А в этот вечер особенно: безмолвное отчаяние Жозе – это затишье перед бурей – глубоко взволновало его, но не поддающиеся прочтению строчки Ива – пожалуй, и еще больше; в то же время письмо попрошайки-работницы, подобных которому он получал уже много, глубоко задело его, еще сильней разбередило рану. Он еще не смирился с тем, что людей надо принимать за то, что они суть. Их наивное подхалимство его раздражало, а особенно он страдал от неумелых попыток симулировать религиозное чувство. Он вспомнил о том пареньке восемнадцати лет, который хотел креститься, которого он сам любовно наставлял… А через несколько дней узнал, что его крестник был уже давно крещен одной протестантской миссией и сбежал с ее кассой. Конечно, Жан-Луи знал, что это случай особый, что есть на свете добрые души; это по собственному невезению (или скорее по психологическому недостатку: неумению судить о людях) он всегда попадал в такие приключения. Его робость, имевшая вид холодности, отталкивала простых людей, но не пугала лицемеров и льстецов.
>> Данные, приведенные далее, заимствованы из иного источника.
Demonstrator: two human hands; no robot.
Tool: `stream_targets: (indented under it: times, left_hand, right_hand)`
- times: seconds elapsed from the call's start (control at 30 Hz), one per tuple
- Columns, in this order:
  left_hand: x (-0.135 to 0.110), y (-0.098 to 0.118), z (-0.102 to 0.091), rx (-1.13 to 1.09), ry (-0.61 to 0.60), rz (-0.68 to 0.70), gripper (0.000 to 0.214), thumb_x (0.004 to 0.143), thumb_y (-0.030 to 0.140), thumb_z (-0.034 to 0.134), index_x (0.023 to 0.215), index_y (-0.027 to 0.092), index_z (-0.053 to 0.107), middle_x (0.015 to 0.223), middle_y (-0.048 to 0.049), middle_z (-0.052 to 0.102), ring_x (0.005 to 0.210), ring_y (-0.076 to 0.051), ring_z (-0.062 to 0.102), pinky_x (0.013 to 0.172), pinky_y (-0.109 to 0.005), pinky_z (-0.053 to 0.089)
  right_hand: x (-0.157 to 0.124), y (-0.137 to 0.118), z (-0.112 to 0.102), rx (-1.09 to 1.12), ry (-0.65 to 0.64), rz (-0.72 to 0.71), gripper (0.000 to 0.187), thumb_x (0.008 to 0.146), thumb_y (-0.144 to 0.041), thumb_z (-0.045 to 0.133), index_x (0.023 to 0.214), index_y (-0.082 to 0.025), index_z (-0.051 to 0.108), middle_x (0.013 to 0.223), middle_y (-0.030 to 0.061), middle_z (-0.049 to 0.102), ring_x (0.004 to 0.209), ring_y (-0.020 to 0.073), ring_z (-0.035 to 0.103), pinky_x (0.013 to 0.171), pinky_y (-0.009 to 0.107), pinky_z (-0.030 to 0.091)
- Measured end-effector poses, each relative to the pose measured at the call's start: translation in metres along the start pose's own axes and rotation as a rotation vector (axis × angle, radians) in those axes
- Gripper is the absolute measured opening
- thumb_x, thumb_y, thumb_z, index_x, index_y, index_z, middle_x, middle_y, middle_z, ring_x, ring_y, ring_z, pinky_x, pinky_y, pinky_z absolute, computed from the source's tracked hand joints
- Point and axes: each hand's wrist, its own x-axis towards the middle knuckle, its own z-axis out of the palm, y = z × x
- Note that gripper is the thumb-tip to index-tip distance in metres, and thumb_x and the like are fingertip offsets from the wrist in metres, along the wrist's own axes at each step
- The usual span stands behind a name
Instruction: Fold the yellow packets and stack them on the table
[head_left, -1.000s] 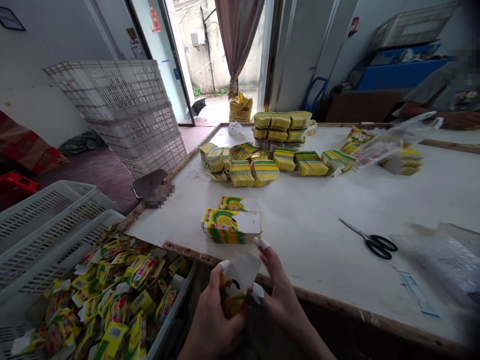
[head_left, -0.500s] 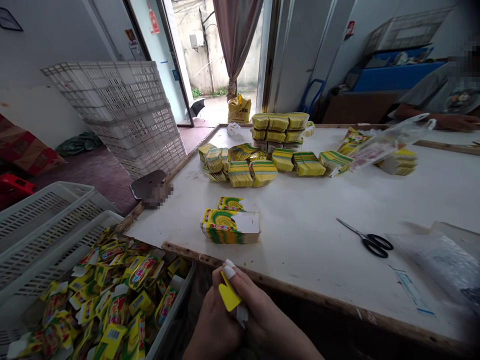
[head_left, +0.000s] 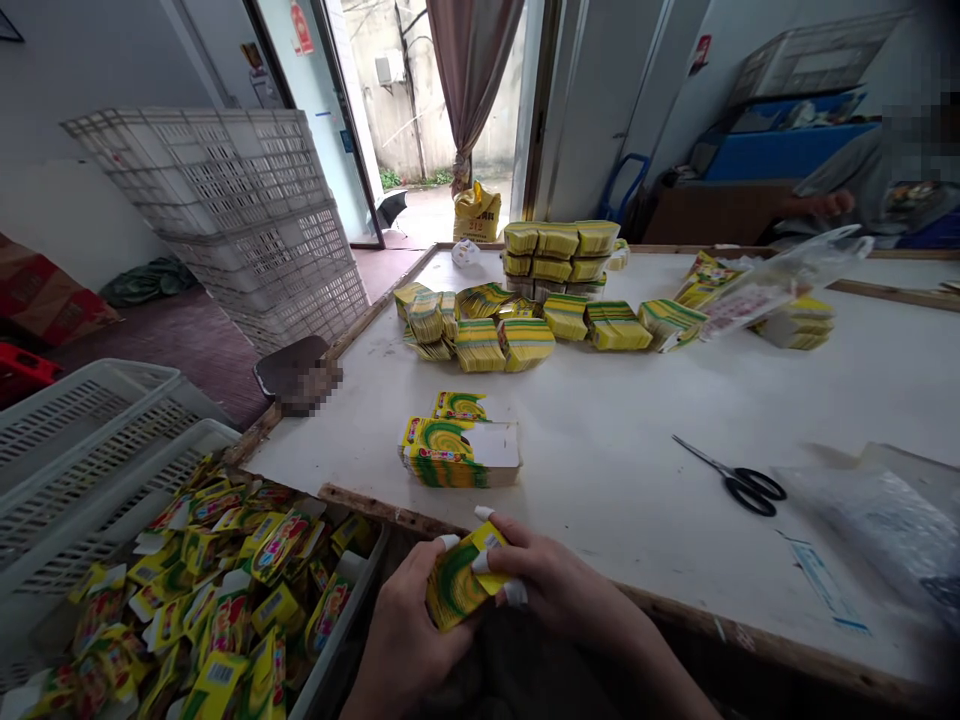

Лежа на спине, он глядел на потолок, неярко освещавшийся лампой, и чувствовал, что ничего не может переменить в чужих судьбах. Оба брата на этом свете будут делать то, для чего они сюда пришли, и любые уловки неизбежно приведут их в ту самую точку, где их ожидают, где Некто следит за ними…
– Мадлен! – вдруг спросил он шепотом. – Как ты думаешь, можно что-то сделать для других?
Она повернула к нему сонное лицо с полузакрытыми глазами, откинула волосы.
– Как? – отозвалась она.
– Я говорю, как ты думаешь: можно очень сильно потрудиться так, чтобы в результате изменить судьбу человека хоть совсем чуть-чуть?